Bennie Thompson: Three facts about the Black congressman leading the Jan. 6 hearings Blacks should pay attention to

Mildred Europa Taylor June 10, 2022
Bennie Thompson leads the Jan. 6 hearings. Image via WPBS

The January 6 Capitol siege unfolded last year while the Senate and House of Representatives had convened to certify the state results of the presidential election which saw Joe Biden emerge as the winner. The rioters had earlier gathered in the nation’s capital to protest the results of the presidential elections citing baseless accusations of fraud which had been propagated by former president Donald Trump.

The rioting was also spurred by a speech Trump gave while addressing them as he reiterated the election was fraudulent and called on the protesters to “walk down to the Capitol.” When House Democrats moved last year to create the select committee to investigate how the Capitol attack occurred, Mississippi Democratic Rep. Bennie Thompson was seen as the perfect person to lead the committee thanks to his leadership skills and his background in civil rights activism.

Thompson’s committee of seven Democrats and two Republicans has now begun a series of public hearings to show Americans what happened on January 6 by providing witness testimonies and revealing new evidence that aides say will show that Trump was at the center of a “coordinated, multi-step effort to overturn the results of the 2020 election.”

More importantly, Black people should pay attention to the hearings, as whatever happened on January 6 was not a white man’s problem but a fight against racism. Those who attacked the Capitol were racists and racism should have no place in American society. What’s more, telling the full story of the Capitol attack means preserving democracy. Democracy is linked to the freedoms of Blacks. Those freedoms will be no more if democracy is ruined, experts say.

At the first hearing on Thursday, Thompson, chair of the House select committee investigating the January 6 riots, called the attack a “culmination of an attempted coup”, adding that it was a “sprawling multistep conspiracy aimed at overturning the election, aimed at overturning the votes of millions of Americans.”

Mississippi Democratic Rep. Thompson has spent more than 50 years in politics but he has said that leading this month’s hearings will be his “signature work” as he is poised to defend his country’s democracy and government. Having lived in the Jim Crow south, Thompson saw how many Mississippians lost their lives over the right to vote. So he knows how important it is for one to have the right to vote and for that vote to be counted accurately.

Here are some other facts you should know about the Black congressman:

He went to school only attended by Black students

Thompson grew up in the rural town of Bolton in Mississippi where he always passed by two schools for whites to attend a school for only Black students. The “Bolton Colored School” had no library, no new books, no cafeteria, no indoor plumbing and other basic things a school would need. Thompson in fact grew up without being taught by a White teacher until he got to Tougaloo College in 1964, which would serve as a refuge for activists during the Civil Rights Movement and became the main gathering place for organizers in Mississippi.

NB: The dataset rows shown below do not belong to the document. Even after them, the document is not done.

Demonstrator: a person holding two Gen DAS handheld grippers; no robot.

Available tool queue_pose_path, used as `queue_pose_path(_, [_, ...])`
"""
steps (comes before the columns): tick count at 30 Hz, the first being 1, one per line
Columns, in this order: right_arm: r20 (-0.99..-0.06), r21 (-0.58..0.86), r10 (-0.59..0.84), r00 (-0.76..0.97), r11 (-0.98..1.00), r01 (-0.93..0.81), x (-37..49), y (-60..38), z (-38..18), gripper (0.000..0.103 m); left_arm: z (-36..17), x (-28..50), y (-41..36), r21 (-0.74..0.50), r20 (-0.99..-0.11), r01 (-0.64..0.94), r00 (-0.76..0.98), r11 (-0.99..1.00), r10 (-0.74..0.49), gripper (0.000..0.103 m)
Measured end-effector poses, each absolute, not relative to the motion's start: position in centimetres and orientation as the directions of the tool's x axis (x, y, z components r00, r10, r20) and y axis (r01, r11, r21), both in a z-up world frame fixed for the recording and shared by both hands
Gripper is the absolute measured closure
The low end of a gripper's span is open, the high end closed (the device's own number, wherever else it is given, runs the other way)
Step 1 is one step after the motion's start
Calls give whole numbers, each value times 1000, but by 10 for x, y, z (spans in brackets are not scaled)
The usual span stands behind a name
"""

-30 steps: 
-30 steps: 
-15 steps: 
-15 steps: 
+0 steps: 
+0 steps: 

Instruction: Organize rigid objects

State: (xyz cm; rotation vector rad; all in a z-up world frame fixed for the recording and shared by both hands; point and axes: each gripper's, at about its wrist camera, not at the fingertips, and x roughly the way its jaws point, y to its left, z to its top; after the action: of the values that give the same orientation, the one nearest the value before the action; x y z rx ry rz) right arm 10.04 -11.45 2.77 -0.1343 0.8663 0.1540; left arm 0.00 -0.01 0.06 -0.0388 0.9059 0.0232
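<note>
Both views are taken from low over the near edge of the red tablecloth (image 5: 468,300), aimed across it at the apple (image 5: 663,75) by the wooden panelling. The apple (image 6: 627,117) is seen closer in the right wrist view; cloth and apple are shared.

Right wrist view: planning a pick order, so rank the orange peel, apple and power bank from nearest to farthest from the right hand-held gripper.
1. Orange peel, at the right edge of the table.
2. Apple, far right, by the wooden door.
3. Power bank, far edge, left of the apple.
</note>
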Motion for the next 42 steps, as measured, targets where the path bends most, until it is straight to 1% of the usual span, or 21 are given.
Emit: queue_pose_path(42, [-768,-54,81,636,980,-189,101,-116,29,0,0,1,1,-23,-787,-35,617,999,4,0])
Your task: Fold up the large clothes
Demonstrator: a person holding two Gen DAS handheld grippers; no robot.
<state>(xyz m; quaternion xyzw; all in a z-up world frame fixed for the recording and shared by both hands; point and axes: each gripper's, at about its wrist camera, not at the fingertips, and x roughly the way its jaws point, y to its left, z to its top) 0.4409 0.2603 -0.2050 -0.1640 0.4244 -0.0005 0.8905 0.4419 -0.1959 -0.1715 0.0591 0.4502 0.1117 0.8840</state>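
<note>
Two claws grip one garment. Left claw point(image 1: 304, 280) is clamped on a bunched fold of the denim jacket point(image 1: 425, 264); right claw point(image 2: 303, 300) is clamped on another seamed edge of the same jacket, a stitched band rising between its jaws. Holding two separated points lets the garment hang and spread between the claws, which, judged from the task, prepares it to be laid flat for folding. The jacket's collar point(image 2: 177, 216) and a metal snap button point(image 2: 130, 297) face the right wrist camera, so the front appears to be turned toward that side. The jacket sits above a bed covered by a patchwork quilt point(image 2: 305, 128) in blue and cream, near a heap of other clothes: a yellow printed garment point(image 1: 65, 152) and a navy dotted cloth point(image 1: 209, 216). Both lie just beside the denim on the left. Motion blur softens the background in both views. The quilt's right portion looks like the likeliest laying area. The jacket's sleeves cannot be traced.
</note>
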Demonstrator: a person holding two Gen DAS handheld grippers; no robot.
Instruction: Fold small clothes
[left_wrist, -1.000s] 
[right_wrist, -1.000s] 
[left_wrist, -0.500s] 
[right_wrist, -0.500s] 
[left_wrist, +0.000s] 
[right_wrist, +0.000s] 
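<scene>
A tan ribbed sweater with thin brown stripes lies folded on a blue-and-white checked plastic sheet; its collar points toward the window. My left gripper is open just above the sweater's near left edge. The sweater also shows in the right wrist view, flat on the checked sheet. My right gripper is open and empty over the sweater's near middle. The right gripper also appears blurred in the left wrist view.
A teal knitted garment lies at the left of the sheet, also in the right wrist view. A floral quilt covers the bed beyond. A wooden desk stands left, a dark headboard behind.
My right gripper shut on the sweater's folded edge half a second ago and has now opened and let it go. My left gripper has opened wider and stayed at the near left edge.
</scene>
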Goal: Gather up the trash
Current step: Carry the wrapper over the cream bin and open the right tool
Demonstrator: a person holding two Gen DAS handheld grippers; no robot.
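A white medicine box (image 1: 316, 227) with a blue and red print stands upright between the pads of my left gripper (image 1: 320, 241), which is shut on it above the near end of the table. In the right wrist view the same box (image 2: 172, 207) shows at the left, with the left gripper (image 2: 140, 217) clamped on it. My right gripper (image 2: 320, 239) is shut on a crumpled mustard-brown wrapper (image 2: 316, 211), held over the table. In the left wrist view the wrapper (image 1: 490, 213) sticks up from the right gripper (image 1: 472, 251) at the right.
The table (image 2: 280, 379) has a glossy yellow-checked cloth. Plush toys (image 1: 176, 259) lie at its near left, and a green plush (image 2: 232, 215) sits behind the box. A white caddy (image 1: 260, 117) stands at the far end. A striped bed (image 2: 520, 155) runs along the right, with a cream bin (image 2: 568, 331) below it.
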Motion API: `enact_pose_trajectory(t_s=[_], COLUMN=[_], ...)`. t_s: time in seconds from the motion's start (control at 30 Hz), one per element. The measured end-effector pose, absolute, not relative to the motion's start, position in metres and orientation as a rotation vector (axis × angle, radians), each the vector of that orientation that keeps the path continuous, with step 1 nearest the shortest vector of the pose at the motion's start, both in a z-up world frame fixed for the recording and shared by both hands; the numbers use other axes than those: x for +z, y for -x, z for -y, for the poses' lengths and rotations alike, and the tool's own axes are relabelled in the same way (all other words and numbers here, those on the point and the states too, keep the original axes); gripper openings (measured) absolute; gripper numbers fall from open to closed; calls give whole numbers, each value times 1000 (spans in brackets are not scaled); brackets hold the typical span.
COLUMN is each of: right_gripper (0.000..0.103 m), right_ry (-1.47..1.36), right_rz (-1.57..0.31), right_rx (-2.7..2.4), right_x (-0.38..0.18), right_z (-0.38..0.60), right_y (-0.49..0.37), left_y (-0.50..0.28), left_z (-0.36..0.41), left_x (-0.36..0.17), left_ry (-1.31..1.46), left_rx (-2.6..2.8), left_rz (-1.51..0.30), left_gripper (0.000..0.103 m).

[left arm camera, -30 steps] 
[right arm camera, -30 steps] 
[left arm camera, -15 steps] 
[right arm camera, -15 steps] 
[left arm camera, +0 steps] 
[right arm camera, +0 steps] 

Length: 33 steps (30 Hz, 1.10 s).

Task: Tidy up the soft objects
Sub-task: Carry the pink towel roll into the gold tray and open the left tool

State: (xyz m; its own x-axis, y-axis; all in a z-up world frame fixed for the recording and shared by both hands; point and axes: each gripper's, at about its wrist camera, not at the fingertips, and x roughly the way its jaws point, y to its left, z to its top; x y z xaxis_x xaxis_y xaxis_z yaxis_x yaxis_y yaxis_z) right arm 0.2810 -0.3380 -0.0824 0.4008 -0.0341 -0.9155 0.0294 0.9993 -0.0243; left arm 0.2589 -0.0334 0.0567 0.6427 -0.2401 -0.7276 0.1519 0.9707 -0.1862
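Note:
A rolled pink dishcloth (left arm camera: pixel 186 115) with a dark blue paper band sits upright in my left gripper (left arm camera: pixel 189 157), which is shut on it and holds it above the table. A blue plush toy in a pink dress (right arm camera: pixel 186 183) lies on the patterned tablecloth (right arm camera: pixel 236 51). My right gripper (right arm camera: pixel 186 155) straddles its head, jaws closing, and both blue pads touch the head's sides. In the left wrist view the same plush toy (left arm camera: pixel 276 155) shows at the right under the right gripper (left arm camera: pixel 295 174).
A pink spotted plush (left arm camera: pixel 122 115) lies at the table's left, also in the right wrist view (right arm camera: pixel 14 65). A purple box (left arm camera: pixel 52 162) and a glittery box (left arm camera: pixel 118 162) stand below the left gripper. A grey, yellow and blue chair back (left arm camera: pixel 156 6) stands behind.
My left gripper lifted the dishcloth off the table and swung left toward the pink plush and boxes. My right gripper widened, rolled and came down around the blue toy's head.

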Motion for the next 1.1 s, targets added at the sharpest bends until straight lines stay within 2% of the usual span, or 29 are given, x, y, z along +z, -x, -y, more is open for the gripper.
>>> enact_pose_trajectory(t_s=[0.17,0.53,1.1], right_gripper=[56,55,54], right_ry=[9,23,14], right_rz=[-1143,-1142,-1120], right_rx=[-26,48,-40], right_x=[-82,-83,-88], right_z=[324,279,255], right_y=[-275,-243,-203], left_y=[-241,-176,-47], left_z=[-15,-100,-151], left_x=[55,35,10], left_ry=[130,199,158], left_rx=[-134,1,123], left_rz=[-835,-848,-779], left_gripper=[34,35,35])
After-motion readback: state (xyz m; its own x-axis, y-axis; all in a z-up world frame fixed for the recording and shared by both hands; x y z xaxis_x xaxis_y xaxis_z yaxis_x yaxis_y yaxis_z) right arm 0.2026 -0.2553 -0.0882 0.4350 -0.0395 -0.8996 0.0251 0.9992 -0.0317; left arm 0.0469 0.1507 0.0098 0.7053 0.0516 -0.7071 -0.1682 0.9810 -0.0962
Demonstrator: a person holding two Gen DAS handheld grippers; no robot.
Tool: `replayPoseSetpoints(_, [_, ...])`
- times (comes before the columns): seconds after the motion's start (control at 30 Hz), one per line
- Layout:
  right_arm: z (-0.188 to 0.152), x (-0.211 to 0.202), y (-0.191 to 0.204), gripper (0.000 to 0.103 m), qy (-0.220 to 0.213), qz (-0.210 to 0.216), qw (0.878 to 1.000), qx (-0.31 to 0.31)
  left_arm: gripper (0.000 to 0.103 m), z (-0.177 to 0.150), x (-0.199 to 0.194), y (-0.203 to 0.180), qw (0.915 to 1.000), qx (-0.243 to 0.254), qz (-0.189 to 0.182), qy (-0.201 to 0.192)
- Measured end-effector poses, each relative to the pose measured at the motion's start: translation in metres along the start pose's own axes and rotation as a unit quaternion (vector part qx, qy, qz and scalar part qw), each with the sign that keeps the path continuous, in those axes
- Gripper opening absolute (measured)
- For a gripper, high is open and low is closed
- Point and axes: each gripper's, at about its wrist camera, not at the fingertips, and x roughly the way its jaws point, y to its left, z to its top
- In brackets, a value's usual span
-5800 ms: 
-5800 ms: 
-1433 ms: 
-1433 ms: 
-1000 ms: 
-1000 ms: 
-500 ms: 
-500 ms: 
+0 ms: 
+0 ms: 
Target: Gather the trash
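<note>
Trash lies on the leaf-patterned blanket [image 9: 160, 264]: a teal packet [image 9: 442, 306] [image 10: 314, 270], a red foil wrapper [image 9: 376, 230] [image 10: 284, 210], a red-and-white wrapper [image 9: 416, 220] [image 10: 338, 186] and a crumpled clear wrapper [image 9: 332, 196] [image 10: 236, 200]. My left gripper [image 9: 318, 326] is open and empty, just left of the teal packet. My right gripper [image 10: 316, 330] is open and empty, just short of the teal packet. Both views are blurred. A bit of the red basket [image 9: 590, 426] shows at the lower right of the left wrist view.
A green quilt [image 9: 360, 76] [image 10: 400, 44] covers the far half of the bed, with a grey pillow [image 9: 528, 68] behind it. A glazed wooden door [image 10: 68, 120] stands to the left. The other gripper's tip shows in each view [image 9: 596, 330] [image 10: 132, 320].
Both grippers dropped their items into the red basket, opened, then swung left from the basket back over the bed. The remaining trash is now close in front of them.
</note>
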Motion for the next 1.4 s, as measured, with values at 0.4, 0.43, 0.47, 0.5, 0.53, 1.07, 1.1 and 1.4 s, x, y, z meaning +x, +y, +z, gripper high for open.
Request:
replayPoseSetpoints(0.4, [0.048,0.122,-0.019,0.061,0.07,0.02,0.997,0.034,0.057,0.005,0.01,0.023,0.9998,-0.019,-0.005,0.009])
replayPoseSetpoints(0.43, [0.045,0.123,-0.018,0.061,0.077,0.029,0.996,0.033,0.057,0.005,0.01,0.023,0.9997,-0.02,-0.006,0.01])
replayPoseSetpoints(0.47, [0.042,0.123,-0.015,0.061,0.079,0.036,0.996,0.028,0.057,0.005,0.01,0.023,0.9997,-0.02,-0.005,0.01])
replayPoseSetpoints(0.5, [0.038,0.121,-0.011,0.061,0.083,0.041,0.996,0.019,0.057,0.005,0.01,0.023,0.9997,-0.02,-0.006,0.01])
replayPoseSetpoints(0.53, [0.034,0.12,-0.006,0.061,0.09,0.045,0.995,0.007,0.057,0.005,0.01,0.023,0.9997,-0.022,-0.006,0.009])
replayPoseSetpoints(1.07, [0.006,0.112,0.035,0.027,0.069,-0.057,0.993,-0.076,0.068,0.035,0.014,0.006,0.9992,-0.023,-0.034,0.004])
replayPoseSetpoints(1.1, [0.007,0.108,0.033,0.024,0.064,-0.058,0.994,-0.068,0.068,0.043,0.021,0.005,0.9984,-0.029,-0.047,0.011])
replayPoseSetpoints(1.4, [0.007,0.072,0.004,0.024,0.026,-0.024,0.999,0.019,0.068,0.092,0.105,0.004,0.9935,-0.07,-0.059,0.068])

The Black Power movement also appealed to college students including Thompson, who soon started fighting for equal access for Black people in education and at the ballot box. Racial discrimination had not allowed his fellow Blacks including his late father to vote, so he started registering voters in his hometown. 

He became Bolton’s first Black mayor

Thompson overcame racial barriers to become an alderman in his hometown at 21 and became the first Black mayor there in 1973. He then served as Hinds County Supervisor before getting elected in 1993 to represent his district in Congress. 

Today, he is the only Democrat and the only Black member of the Mississippi congressional delegation, representing one of the poorest districts in the country, according to CNN. Thompson is also the chairman of the Homeland Security Committee and since last year, he has been serving as chairman of the January 6 committee.

“Chairman Thompson is the chair of one of the committees of jurisdiction, Homeland Security, and this was an assault on our homeland security and he commands a great deal of respect in our caucus and I’m very proud of what he is doing,” House Speaker Nancy Pelosi told NPR.

Thompson has not had it easy getting to where he is now. He recalled to CNN recently that when he became Bolton’s first Black mayor after winning the election by just 18 votes, a white challenger sued him. “People said somehow I cheated, that it couldn’t be a lawful election,” Thompson recounted. “Fast forward. Some of the same comments that I heard back then resonated on January 6th.” 

Back when he won a seat on the board of aldermen in Bolton, white residents also sued him to attempt to stop him from taking his seat on the board. 

He’s still Bennie

When 74-year-old Thompson is not chairing the House Homeland Security Committee and the House Select Committee, he makes trips back to his hometown, where he is still called Bennie even though he is “Mr. Chairman” in Washington. The hunter and angler still lives in the same brick ranch house he used to live in and likes to travel around his district with his fishing pole and guns in the truck, he told CNN. His district includes much of the capital city Jackson and the rural Mississippi Delta and although he has been running his re-election campaign for the upcoming midterms, he is also focused on the historic hearings of the January 6 attack on the Capitol.

At the end of the day, he wants to be able to say to the world that he, an African American, helped “stabilize our government when insurrectionists tried to take over.”